- Born: 1919 Milwaukee, Wisconsin
- Died: 1981 (aged 61–62) New Orleans, Louisiana
- Education: Marquette University
- Known for: Early founder of Preservation Hall

= Larry Borenstein =

New Orleans art dealer and early founder of Preservation Hall

E. Lorenz "Larry" Borenstein (1919-1981) was an American property owner, art dealer and the "Father of Preservation Hall".

He was born in Milwaukee, Wisconsin to Ashkenazi Jewish parents. At 13 years old he went to Chicago to join the World's Fair. After the fair he toured with a carnival for a while. By the age of 18, in the Summer of '37, he was peddling magazine subscriptions in Oklahoma and Texas clearing about $15,000 in 9 months. He put himself through Marquette University majoring in philosophy and working for the Milwaukee Sentinel. He was working for the American Vacation Association when he first arrived in New Orleans on the night of the attack on Pearl Harbor, December 7, 1941. His boss advised him that the war would not last more than a few months and to stick around and make some contacts. Borenstein never left.

Before he died in 1981, he owned several buildings in the French Quarter, had created the market for Pre-Columbian art in the United States by smuggling it from Mexico, and promoted little known artists into famous artists, such as Noel Rockmore as well as Sister Gertrude Morgan, who has been featured in the Smithsonian.

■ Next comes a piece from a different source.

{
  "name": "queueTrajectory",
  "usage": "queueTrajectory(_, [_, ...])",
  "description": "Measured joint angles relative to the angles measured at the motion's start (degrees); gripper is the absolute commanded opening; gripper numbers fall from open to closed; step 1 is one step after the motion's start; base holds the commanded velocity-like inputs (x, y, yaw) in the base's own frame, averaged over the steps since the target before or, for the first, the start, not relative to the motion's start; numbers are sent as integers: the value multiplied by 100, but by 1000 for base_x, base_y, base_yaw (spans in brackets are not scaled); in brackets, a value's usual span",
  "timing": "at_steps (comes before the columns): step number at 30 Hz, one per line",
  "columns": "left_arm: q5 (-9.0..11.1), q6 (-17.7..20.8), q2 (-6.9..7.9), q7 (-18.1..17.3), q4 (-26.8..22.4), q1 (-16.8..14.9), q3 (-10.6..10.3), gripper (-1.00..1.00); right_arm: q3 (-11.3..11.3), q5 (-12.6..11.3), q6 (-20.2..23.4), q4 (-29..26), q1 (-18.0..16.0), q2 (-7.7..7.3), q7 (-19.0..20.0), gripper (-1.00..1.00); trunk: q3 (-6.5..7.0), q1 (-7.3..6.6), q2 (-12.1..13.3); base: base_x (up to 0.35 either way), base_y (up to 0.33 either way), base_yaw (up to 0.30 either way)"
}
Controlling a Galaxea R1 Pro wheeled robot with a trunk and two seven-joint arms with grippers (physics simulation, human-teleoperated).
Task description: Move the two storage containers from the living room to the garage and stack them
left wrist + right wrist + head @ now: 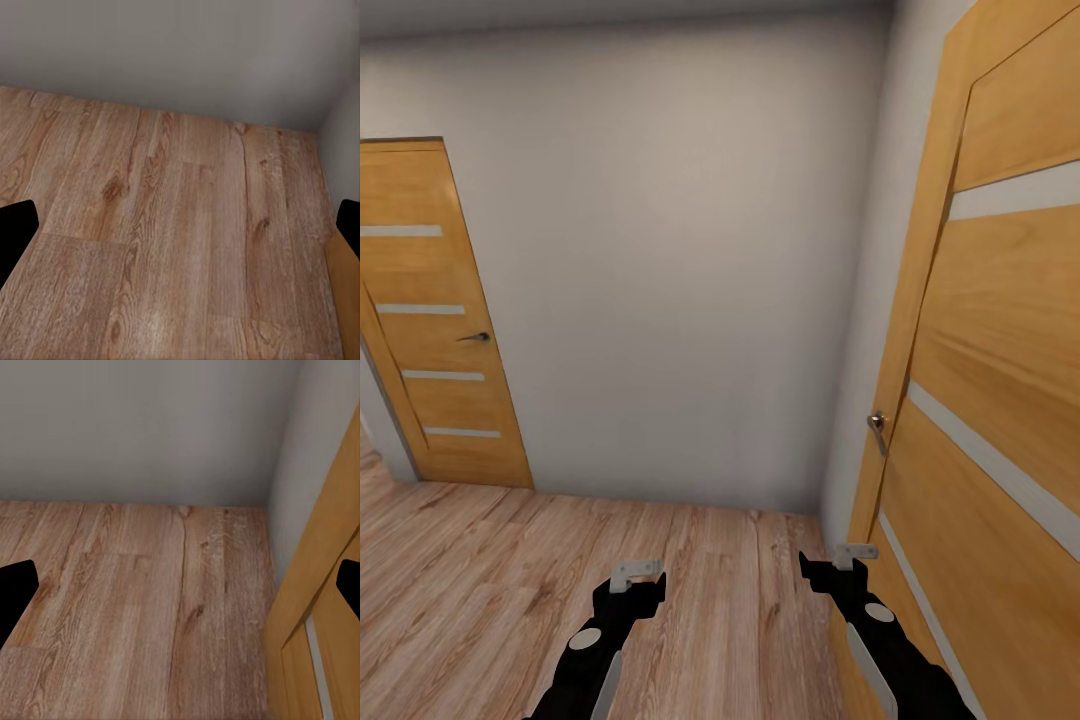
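Two wooden doors stand in the head view: one door (435, 310) at about nine o'clock, a second door (1000, 400) at about three o'clock; each carries one metal handle, so two handles in all, the far one (476, 337) dark, the near one (877, 425) silvery; the nine o'clock door shows four pale horizontal strips, the three o'clock door three; two black arms reach in from six o'clock, one left gripper (632, 582) and one right gripper (838, 566); one grey wall (680, 250) fills twelve o'clock; one wood-plank floor (560, 560) lies below; each wrist view shows two dark finger tips, four altogether.
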Motion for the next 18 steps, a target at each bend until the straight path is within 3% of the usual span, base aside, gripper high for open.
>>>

As the "Father of Preservation Hall", in 1955 he turned his art gallery into a "rehearsal hall" for local musicians in his efforts to preserve the music. Before it took its formal shape, the space was called the New Orleans Society for the Preservation of Traditional Jazz. By 1961, his gallery had morphed into today's Preservation Hall. The Larry Borenstein Art Collection features artists from this era.